Le Collège a témoigné devant la coroner Julie-Kim Godin, dans le cadre de son enquête sur le suicide d’Amélie Champagne, souffrant de la maladie de Lyme. La question du secret professionnel y a été abordée. L’émissionJ .E., diffusée récemment sur les ondes de TVA, en a aussi fait mention en revenant sur le suicide du reporter Gaétan Girouard.

Le respect du secret professionnel est un droit fondamental des patientes et patients. Ils ont ainsi l’assurance de se confier librement et en toute confidentialité, afin de recevoir les soins les plus appropriés à leur condition de santé. D‘ailleurs, les articles 20 et 21 du Code de déontologie des médecins en font clairement état.

Il existe des exceptions au respect du secret professionnel, et les médecins – lorsque la situation le requiert – ne devraient pas hésiter à le lever, quand ils ont « un motif raisonnable de croire qu’un risque sérieux de mort ou de blessures graves menace une personne », comme l’indique l’article 60.4 du Code des professions. Le Code de déontologie est aussi formel : sa levée est possible « lorsqu’il y a une raison impérative et juste ayant trait à la santé ou la sécurité du patient ou de son entourage ». Car le médecin doit protéger la vie et l’intégrité, des patients comme de leurs proches.

Par ailleurs, nous gagnerons à favoriser une collaboration interdisciplinaire, au bénéfice de la patientèle en détresse. Et lorsque cette dernière y consent, l’implication des proches est bénéfique. Dans cet esprit, et de concert avec le MSSS et le CIUSSS de l’Estrie-CHUS, le Collège élabore une formation sur la prévention du suicide. Nous avons pleinement conscience de la difficulté pour un soignant de déceler le niveau de détresse psychologique d’une personne. Nous devons exercer notre jugement clinique et demeurer vigilants en tout temps.

Enregistrement dissimulé des consultations médicales

Une récente décision disciplinaire à l’endroit d’un médecin, au sujet du suivi de son patient dans un cas d’identité de genre, a mis en évidence la possibilité que des entretiens cliniques soient enregistrés.

La loi permet effectivement l’enregistrement d’une conversation dont on fait partie. Cela ne constitue pas une violation de la vie privée. Et cet enregistrement peut être produit en preuve devant une instance décisionnelle s’il est pertinent et qu’il rencontre les autres exigences d’admissibilité prévues par la loi.
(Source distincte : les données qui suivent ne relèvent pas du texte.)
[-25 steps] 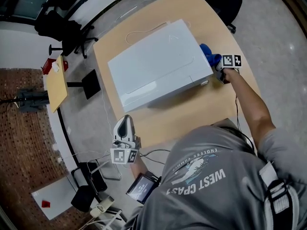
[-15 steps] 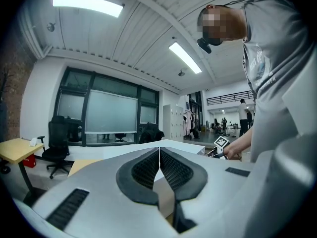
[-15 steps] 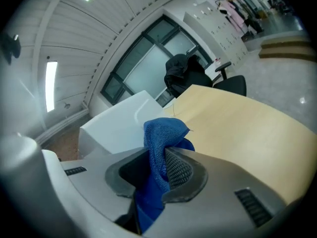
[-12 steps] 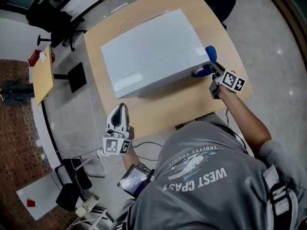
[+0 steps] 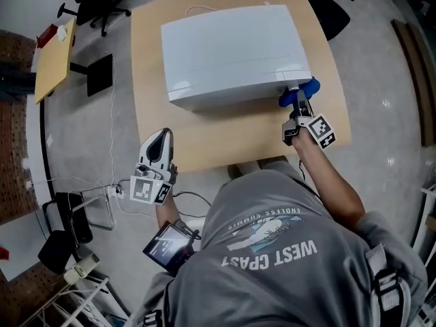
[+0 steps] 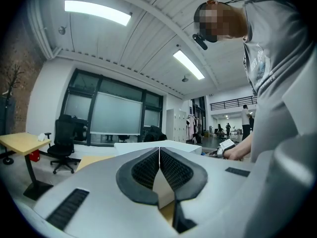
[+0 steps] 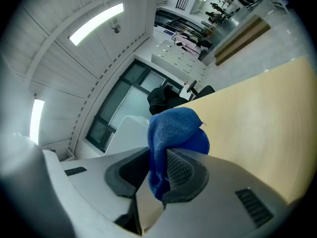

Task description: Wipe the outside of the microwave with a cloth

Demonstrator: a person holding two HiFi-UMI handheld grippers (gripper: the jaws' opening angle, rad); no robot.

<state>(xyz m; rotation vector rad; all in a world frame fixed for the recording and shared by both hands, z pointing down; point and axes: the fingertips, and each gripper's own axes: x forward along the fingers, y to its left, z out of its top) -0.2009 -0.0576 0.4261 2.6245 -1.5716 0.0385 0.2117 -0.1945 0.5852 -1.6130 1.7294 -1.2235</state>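
Right gripper (image 5: 298,105): fingers clamped on bunched blue terry cloth (image 7: 174,132), at near right corner of white boxy microwave (image 5: 231,50) on pale wooden desk (image 5: 225,142). Left gripper (image 6: 159,155): fingers pressed together, empty, off desk's near edge. Wiping seems under way; next, drag cloth along front face with steady contact.

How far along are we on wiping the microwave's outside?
Done: the cloth is clamped in the right gripper. In hand: it's at the microwave's near right corner. Left: which faces are wiped doesn't show, so assume the top and other sides remain. The left gripper is shut and empty.
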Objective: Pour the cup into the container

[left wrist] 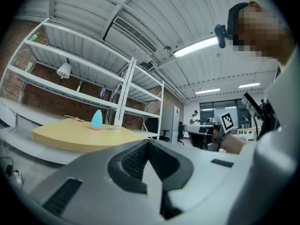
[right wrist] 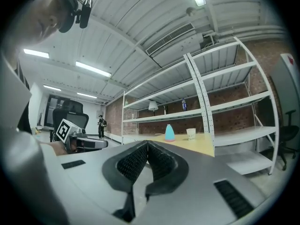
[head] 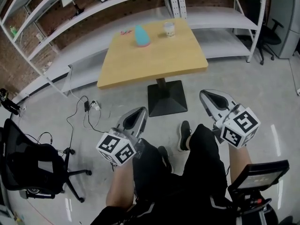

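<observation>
On the far side of a square wooden table (head: 154, 60) stand a teal cone-shaped container (head: 142, 36) and, to its right, a white cup (head: 169, 29). Both grippers hang low over the person's knees, well short of the table. My left gripper (head: 142, 109) has its jaws pressed together with nothing between them. My right gripper (head: 205, 93) is shut and empty too. The right gripper view shows the closed jaws (right wrist: 147, 144) with the container (right wrist: 169, 132) and the cup (right wrist: 191, 134) far beyond them. In the left gripper view the container (left wrist: 96, 120) stands on the table beyond the shut jaws (left wrist: 149, 142).
White metal shelving (head: 93, 13) runs behind the table. The table's black pedestal base (head: 166, 97) sits on the concrete floor. Cables and a power strip (head: 90, 107) lie at the left, beside a black office chair (head: 33, 168). Another chair (head: 269, 36) stands at the far right.
</observation>
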The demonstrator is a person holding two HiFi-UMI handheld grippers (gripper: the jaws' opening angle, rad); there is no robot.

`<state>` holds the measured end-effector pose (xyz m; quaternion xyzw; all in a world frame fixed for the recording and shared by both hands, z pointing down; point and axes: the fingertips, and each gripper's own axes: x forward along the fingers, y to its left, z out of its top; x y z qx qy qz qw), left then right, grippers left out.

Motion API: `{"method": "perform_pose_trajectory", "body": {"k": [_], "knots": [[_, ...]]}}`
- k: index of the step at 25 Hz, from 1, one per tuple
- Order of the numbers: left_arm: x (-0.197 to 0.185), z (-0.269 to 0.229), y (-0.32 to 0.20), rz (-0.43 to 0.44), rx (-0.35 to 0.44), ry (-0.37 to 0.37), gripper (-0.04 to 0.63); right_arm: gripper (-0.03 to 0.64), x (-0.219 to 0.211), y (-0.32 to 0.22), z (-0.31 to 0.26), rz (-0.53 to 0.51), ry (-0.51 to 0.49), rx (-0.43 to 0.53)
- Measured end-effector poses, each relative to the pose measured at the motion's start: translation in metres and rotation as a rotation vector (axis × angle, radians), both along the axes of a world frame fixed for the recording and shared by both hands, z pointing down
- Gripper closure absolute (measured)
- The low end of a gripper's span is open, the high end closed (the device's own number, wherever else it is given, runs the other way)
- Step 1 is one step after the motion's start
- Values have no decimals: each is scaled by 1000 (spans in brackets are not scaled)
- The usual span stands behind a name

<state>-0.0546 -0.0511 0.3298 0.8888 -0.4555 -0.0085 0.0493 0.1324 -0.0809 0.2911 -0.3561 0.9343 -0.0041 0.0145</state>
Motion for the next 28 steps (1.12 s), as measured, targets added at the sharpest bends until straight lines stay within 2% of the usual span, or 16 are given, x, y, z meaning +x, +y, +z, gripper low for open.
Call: {"method": "perform_pose_trajectory", "body": {"k": [4,9,14,18,22,28], "knots": [[-15,-7,-31,-15,9,-8,603,617,-12,-33,-2,8,-19,-7],[-22,-13,-70,20,13,-38,603,617,-18,-78,-7,37,-27,-8],[-35,-28,-118,9,35,-20,604,617,-23,-130,-17,67,-43,0],[-54,-34,-154,22,54,-33,603,617,-41,-163,-19,71,-50,-6],[-75,-42,-192,-4,50,-6,603,617,-53,-202,-22,94,-66,-29],[-102,-58,-257,-18,63,-11,604,615,-68,-267,-34,139,-97,-36]]}}
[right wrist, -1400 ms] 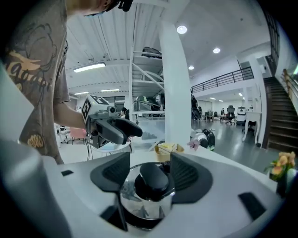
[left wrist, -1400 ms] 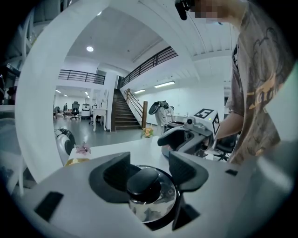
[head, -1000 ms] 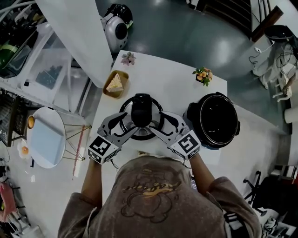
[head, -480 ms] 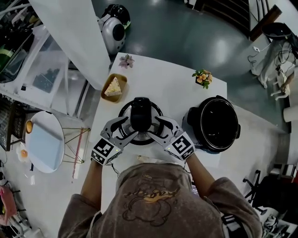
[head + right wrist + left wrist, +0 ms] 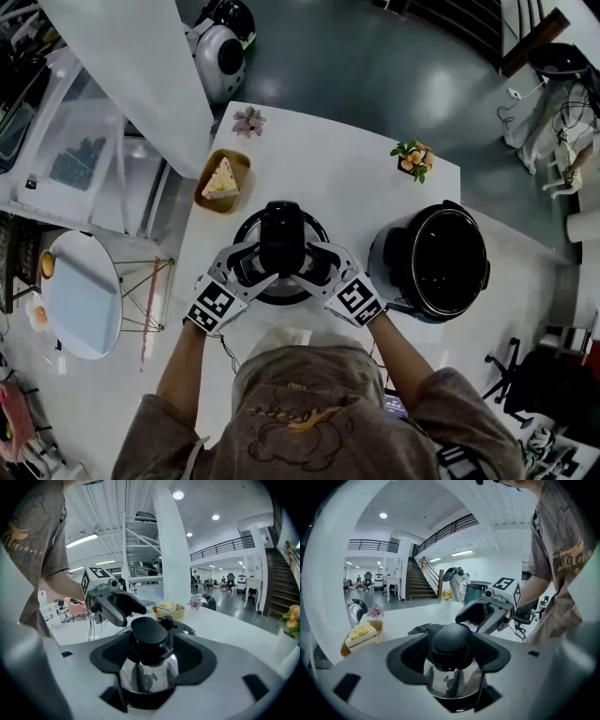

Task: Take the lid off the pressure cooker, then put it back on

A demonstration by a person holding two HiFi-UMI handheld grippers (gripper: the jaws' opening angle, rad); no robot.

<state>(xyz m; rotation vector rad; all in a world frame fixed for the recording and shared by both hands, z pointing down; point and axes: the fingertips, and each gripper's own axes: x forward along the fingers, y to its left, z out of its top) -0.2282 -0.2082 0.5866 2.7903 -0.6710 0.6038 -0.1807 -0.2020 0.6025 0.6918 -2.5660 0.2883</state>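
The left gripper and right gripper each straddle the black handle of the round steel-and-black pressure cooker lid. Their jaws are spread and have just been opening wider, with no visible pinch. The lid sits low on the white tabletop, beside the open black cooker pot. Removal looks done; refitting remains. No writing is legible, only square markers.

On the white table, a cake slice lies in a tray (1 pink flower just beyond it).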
Cette réalité constitue un rappel déontologique aux médecins de faire usage, en tout temps et en tous lieux, de respect et de professionnalisme dans leurs échanges avec leur patientèle.

Mauril Gaudreault, M.D.,
Président du Collège des médecins du Québec


Dans le cadre de ses fonctions, il représente le Collège auprès des instances politiques et de divers partenaires afin d'en assurer le rayonnement. Il s'assure que les services de l'ordre reflètent bien sa mission, soit de protéger le public en offrant une médecine de qualité.